In the listing below, the answer starts at the line that has "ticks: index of" and stops after the line that has "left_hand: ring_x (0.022"; please repeat that part exactly and nothing more.

Collected material:
Segment Open
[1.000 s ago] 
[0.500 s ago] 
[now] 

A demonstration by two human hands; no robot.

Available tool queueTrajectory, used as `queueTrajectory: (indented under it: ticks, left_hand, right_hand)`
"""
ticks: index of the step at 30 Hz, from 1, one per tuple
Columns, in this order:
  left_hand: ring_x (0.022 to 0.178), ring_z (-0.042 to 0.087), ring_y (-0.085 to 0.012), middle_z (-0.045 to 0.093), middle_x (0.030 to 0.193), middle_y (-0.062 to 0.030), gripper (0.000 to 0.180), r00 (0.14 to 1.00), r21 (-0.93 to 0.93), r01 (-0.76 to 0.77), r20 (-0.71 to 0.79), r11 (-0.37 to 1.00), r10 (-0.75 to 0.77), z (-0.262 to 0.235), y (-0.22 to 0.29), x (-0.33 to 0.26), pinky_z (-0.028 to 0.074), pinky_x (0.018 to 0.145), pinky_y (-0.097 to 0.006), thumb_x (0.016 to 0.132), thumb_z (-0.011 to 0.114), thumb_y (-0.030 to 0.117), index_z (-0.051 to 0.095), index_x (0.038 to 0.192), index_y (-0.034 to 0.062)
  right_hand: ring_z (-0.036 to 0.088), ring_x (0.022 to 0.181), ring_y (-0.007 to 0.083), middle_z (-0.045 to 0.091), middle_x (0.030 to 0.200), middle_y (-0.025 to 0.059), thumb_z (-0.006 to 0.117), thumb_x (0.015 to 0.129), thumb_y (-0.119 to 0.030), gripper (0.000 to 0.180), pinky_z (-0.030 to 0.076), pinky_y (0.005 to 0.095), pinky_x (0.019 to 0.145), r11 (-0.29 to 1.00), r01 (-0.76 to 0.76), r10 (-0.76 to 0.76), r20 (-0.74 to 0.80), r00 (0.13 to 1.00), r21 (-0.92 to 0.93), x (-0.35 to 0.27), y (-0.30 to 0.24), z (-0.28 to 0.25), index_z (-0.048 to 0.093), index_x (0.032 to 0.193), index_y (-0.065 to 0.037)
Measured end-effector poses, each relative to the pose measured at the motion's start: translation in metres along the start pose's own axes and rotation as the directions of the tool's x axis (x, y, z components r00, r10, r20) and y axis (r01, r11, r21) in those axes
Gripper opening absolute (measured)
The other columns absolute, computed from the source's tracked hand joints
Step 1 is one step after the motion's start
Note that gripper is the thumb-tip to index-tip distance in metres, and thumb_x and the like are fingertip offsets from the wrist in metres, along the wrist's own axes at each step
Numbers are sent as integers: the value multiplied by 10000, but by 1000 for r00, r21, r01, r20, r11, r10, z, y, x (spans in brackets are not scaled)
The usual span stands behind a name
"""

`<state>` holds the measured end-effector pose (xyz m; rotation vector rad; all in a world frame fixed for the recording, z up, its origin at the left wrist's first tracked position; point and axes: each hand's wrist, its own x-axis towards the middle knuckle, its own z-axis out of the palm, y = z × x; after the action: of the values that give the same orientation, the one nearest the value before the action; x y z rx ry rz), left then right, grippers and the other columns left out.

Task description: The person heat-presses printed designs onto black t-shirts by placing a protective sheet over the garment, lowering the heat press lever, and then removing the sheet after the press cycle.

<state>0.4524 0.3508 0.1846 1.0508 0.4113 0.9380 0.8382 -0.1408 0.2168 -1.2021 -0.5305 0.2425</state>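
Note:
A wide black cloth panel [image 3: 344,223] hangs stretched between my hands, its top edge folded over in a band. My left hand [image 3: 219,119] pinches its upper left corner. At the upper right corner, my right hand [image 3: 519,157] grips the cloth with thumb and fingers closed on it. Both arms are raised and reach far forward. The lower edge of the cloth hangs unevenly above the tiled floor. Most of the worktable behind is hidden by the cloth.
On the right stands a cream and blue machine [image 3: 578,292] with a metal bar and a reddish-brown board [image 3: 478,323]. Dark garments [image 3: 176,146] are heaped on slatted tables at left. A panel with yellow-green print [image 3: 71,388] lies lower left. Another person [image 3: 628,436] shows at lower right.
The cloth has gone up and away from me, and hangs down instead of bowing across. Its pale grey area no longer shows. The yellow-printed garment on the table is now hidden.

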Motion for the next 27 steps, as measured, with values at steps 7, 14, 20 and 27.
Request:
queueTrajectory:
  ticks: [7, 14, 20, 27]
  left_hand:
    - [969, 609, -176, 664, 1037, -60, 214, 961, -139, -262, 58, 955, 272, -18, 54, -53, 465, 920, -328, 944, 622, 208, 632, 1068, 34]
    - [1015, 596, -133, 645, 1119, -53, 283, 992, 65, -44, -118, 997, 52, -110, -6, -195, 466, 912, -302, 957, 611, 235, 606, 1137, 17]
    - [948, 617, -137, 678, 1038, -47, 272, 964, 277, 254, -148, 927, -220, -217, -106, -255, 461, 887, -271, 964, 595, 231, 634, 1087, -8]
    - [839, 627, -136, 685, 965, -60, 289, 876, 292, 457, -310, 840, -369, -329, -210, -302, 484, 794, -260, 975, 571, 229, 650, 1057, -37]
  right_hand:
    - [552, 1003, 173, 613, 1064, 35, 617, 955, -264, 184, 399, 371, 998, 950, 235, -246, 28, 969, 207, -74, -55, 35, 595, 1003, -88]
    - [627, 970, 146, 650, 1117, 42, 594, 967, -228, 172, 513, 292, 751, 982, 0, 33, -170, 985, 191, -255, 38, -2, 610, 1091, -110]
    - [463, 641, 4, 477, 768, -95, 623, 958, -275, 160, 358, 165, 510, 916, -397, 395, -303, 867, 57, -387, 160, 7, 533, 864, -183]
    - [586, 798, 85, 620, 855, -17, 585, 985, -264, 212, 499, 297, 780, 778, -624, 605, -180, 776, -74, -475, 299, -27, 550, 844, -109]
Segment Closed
Result of the exercise:
ticks: index of the step at 30 Hz, from 1, one per tuple
Columns, in this order:
  left_hand: ring_x (0.022 to 0.178), ring_z (-0.042 to 0.087), ring_y (-0.085 to 0.012), middle_z (-0.045 to 0.093), middle_x (0.030 to 0.193), middle_y (-0.062 to 0.030), gripper (0.000 to 0.180), r00 (0.14 to 1.00), r21 (-0.93 to 0.93), r01 (-0.76 to 0.77), r20 (-0.71 to 0.79), r11 (-0.37 to 1.00), r10 (-0.75 to 0.77), z (-0.262 to 0.235), y (-0.22 to 0.29), x (-0.33 to 0.26), pinky_z (-0.028 to 0.074), pinky_x (0.018 to 0.145), pinky_y (-0.097 to 0.006), thumb_x (0.016 to 0.132), thumb_z (-0.011 to 0.114), thumb_y (-0.030 to 0.117), index_z (-0.051 to 0.095), index_x (0.038 to 0.192), index_y (-0.034 to 0.062)

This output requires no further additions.